The world's largest gas producer and supplier of a quarter of Europe's gas said in a statement that it is working on "general principles for the participation of foreign partners in Gazprom oil and gas projects."
Gazprom would seek "gaining strategic assets abroad, cutting risks and improving the projects' economics thanks to the technologies of the partners, as well as increasing hydrocarbon production with minimal risk and capital expenditures."
Gazprom has repeatedly said it wants to diversify into Europe's gas transportation, distribution and power generation to gain added value and part away from its current focus on wholesale gas supplies to regional monopolies.
But many European politicians have expressed concerns about Gazprom's expansion plans following Russian gas cuts to Ukraine and oil cuts to Belarus, which led to reduction in transit supplies to Europe.
The European Union has proposed limits on the involvement of major gas suppliers in the block's gas distribution but said that it still welcomed their involvement in power generation.
Some European politicians have said the limits would copy those which already exists in Russia and other major energy producers, which give no equity access to outside investors to transportation and distribution facilities.

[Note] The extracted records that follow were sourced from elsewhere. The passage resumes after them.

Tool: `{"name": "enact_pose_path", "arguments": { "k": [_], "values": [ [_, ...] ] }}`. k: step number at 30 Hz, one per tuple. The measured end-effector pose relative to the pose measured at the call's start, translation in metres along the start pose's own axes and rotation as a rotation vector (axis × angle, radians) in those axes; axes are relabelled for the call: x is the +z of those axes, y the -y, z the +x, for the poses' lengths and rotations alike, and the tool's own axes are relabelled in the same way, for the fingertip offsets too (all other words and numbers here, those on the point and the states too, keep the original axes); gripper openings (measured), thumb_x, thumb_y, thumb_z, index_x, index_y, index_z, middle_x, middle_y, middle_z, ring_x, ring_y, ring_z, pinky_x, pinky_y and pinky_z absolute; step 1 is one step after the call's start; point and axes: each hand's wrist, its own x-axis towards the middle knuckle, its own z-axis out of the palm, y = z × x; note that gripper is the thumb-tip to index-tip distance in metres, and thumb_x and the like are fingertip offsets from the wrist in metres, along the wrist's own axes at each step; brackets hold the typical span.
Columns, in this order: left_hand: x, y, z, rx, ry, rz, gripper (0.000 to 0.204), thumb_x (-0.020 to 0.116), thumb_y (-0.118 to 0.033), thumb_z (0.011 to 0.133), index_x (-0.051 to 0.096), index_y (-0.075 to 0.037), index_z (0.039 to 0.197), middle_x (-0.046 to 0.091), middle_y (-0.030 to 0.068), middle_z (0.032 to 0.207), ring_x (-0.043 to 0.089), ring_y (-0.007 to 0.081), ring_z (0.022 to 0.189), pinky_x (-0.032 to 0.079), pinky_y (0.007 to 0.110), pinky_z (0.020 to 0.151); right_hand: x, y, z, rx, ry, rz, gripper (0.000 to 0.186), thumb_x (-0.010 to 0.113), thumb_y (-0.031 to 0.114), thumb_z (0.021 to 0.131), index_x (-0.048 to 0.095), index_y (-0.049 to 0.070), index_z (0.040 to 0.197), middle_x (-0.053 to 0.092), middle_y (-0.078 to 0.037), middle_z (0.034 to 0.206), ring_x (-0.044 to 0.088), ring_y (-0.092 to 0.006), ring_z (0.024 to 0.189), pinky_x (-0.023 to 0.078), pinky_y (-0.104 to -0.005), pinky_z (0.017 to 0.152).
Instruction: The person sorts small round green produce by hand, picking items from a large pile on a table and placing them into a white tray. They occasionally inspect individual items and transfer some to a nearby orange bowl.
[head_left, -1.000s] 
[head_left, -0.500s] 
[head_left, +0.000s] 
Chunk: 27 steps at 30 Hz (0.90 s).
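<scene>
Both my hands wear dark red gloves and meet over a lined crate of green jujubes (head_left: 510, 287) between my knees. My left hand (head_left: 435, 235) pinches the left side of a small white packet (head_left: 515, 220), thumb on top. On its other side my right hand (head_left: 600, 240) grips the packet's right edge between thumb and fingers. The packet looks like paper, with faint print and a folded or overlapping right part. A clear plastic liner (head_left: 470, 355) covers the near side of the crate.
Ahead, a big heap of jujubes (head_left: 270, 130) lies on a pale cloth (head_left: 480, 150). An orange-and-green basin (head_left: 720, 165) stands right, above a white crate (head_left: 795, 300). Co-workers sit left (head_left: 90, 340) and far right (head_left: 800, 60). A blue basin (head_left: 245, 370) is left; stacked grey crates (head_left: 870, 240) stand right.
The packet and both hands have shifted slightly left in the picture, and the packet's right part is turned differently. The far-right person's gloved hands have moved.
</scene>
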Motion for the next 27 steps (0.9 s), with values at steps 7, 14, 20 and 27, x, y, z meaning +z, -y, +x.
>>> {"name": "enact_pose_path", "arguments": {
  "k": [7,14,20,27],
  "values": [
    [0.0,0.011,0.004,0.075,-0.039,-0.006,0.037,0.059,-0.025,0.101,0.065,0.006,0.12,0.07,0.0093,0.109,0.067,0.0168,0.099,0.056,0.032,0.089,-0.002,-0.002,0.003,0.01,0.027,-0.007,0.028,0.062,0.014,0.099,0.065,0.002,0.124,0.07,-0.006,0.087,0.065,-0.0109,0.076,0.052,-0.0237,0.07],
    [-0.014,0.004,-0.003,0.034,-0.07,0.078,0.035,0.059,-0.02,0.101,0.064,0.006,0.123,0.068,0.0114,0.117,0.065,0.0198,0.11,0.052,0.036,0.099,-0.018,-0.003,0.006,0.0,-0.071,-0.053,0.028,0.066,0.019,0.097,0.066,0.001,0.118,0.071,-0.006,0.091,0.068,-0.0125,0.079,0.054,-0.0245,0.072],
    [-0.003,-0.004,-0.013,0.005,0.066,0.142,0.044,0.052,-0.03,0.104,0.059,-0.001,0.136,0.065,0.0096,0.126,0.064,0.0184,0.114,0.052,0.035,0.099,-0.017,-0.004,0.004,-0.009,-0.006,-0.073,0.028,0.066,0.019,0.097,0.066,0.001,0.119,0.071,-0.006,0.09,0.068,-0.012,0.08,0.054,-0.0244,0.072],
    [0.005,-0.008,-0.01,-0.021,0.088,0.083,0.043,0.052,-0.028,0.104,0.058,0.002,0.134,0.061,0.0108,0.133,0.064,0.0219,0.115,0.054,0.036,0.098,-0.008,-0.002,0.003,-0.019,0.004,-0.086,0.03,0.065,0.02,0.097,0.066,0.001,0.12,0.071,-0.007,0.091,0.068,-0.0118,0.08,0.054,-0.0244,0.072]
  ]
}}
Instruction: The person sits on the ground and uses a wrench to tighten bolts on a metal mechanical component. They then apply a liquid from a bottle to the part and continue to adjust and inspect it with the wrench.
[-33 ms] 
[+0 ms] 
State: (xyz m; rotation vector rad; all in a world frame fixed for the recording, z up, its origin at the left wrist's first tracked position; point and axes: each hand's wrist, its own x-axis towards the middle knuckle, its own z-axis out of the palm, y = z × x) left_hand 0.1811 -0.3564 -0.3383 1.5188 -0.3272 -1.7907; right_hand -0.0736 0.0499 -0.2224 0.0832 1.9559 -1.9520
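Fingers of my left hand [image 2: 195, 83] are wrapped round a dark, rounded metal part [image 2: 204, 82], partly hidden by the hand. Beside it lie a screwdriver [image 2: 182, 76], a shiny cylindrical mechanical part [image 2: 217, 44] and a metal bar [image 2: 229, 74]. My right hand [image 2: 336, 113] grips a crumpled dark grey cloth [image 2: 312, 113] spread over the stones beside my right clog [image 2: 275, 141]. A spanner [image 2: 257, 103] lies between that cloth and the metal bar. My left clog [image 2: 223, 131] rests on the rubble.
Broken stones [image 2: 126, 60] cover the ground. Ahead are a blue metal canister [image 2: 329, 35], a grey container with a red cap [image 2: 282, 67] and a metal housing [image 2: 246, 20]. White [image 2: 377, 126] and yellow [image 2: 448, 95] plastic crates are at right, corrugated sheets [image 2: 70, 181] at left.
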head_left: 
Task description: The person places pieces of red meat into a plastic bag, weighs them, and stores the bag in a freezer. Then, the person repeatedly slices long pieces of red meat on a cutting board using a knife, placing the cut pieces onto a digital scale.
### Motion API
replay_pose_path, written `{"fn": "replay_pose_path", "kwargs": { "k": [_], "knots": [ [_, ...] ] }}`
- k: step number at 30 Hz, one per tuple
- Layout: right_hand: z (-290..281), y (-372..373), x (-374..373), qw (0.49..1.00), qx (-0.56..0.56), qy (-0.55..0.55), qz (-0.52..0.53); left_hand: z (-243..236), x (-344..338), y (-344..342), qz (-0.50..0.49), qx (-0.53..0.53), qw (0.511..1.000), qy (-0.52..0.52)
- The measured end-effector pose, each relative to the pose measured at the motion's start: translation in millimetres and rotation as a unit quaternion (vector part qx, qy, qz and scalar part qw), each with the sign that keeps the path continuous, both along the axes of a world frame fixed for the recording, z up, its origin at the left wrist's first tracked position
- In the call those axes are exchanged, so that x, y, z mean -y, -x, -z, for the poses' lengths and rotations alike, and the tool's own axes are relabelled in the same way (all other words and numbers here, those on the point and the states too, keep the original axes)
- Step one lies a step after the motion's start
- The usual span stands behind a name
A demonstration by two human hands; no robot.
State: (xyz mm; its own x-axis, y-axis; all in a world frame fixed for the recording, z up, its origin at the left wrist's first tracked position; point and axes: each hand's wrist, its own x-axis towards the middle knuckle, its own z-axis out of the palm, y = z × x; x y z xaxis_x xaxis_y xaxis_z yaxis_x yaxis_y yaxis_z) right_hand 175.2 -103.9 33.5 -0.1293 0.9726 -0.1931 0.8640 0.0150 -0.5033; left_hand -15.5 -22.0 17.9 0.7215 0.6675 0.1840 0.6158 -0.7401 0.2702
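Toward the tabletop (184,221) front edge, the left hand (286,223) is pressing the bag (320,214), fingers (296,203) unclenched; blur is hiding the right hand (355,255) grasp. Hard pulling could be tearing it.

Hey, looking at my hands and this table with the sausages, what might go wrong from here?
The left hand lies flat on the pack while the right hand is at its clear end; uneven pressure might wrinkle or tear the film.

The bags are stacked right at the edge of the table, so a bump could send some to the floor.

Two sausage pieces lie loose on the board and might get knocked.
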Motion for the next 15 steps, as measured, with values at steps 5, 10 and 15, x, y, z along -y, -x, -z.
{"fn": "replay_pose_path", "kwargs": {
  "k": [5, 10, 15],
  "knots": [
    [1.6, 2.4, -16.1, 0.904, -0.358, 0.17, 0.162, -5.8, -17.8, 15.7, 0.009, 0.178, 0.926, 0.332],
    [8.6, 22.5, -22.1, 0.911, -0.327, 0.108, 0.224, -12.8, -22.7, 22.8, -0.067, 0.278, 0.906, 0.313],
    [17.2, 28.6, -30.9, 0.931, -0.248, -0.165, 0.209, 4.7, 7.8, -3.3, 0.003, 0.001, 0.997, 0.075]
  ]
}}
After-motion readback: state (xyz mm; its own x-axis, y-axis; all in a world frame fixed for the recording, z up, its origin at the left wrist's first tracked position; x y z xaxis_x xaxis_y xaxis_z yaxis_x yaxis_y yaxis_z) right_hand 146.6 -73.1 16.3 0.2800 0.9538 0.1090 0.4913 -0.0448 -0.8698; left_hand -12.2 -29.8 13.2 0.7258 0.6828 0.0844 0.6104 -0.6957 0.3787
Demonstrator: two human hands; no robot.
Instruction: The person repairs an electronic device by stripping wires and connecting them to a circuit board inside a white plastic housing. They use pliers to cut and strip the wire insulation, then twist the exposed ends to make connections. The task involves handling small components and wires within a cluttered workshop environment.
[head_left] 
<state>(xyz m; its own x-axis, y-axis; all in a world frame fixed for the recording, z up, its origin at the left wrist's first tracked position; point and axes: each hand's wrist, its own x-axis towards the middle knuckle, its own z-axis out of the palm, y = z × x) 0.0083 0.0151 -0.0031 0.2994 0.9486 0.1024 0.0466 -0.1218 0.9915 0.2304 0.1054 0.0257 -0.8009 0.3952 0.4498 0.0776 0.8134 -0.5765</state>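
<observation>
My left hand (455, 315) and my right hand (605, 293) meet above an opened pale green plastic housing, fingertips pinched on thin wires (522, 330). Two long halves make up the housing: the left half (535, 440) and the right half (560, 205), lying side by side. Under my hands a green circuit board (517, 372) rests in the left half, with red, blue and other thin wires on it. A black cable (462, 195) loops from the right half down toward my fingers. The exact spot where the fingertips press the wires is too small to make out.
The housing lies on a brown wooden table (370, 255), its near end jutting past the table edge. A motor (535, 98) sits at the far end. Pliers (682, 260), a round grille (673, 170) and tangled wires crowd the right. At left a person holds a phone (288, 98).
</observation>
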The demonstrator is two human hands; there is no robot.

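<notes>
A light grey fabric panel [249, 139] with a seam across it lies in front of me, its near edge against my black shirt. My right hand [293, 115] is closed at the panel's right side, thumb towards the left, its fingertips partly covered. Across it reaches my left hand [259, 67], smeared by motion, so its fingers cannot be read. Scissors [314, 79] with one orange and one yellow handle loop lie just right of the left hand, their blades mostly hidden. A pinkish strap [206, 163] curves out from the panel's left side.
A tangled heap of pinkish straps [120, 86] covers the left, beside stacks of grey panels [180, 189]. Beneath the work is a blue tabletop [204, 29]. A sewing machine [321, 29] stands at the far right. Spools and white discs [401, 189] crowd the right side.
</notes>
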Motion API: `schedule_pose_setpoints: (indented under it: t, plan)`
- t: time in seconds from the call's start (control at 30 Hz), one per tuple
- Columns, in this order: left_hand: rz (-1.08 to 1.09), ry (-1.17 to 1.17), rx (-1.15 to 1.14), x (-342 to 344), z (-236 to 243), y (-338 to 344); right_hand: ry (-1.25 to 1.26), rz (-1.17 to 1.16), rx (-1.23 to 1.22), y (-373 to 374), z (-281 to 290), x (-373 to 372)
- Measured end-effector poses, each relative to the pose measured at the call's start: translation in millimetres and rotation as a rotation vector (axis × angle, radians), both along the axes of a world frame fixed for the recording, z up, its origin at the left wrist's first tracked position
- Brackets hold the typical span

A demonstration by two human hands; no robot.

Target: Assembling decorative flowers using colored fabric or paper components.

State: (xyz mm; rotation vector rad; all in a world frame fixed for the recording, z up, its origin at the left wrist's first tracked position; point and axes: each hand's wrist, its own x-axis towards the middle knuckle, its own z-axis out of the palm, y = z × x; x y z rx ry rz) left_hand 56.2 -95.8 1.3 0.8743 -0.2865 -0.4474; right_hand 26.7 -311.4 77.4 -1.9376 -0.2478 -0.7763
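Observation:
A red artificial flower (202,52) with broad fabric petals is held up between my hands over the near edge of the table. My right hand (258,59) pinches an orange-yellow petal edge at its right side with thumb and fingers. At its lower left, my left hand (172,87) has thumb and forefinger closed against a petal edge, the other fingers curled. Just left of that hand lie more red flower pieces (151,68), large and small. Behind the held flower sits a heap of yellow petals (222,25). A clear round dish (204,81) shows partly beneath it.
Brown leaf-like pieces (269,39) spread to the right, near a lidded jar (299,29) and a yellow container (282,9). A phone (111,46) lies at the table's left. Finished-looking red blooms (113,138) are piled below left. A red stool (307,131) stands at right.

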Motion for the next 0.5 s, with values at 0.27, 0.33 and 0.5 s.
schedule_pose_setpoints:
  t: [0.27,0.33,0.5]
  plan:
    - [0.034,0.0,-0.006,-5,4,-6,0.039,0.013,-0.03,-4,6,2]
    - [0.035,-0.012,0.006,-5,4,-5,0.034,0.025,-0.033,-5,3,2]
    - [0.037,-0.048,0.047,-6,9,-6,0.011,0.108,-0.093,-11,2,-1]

Russian politicians have criticised the EU's proposals, but Gazprom has so far said it was only studying them.On Thursday, a Gazprom source said the company's statement amounted to the warning.
"If those limits are approved, we can also approve some kind of counter measures by setting some general principles in Gazprom's relations with foreign companies by some document," a Gazprom source told Reuters.
"We have no plan to approve it at the moment, we are only discussing it. We need to see what the EU does and whether their documents can be detrimental for our position."
"But of course it does not mean that, as of today or in the near future, we will put on hold our bilateral talks with any foreign partner," the source added.
Many foreign companies are seeking to enter joint projects with Gazprom, which controls around a fifth of global gas reserves, but the number of successful examples is limited.
In most recent such big deal, French oil major Total agreed to take a 25 percent in an operational company, which will tap Gazprom's huge Barents Sea Shtokman field. Talks have continued for around 10 years.